### THE TASK:
Repeat the listing verbatim. Drop any pictures.

**********

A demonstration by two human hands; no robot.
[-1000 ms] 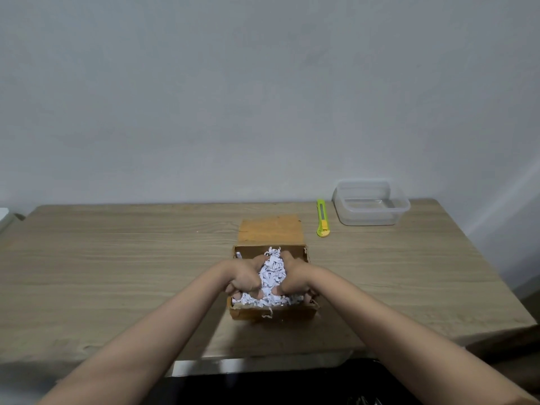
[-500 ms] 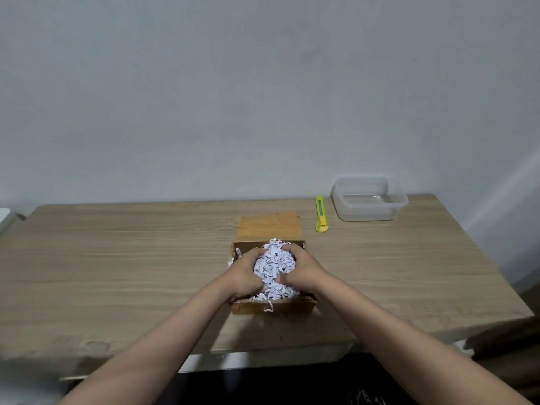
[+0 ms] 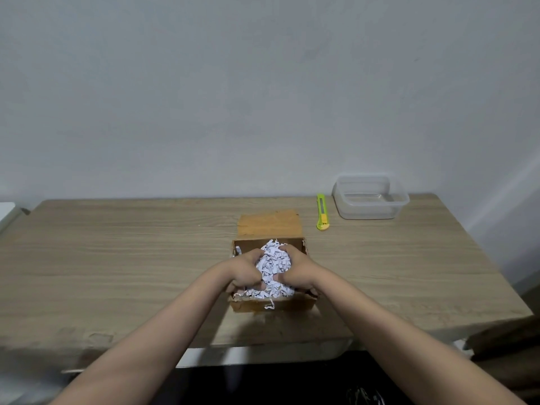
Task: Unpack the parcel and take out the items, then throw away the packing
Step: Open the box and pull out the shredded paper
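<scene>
Head view shows my left hand [image 3: 245,269] and right hand [image 3: 297,271], fingers now curled tight around a gathered wad of shredded paper [image 3: 274,263] risen above the open box [image 3: 273,304] beneath them, so the packing can come out.

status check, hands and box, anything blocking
Left hand and right hand both clamped on the shredded paper. Wad bulges above the open box. Items not visible. Nothing in the way.

Gathered higher since a second ago: wad of shredded white paper [image 3: 274,263]. Left hand [image 3: 245,271] and right hand [image 3: 295,273] closed tighter around it.
</scene>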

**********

### RESULT FOR THIS EXERCISE:
A demonstration by two human hands; no robot.
[-1000 ms] 
[-500 ms] 
[+0 ms] 
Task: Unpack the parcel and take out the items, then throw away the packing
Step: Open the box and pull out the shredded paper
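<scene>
Head view shows my left hand [image 3: 245,269] and right hand [image 3: 297,271], fingers now curled tight around a gathered wad of shredded paper [image 3: 274,263] risen above the open box [image 3: 273,304] beneath them, so the packing can come out.

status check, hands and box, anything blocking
Left hand and right hand both clamped on the shredded paper. Wad bulges above the open box. Items not visible. Nothing in the way.

Gathered higher since a second ago: wad of shredded white paper [image 3: 274,263]. Left hand [image 3: 245,271] and right hand [image 3: 295,273] closed tighter around it.
</scene>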

The exercise requires no further work.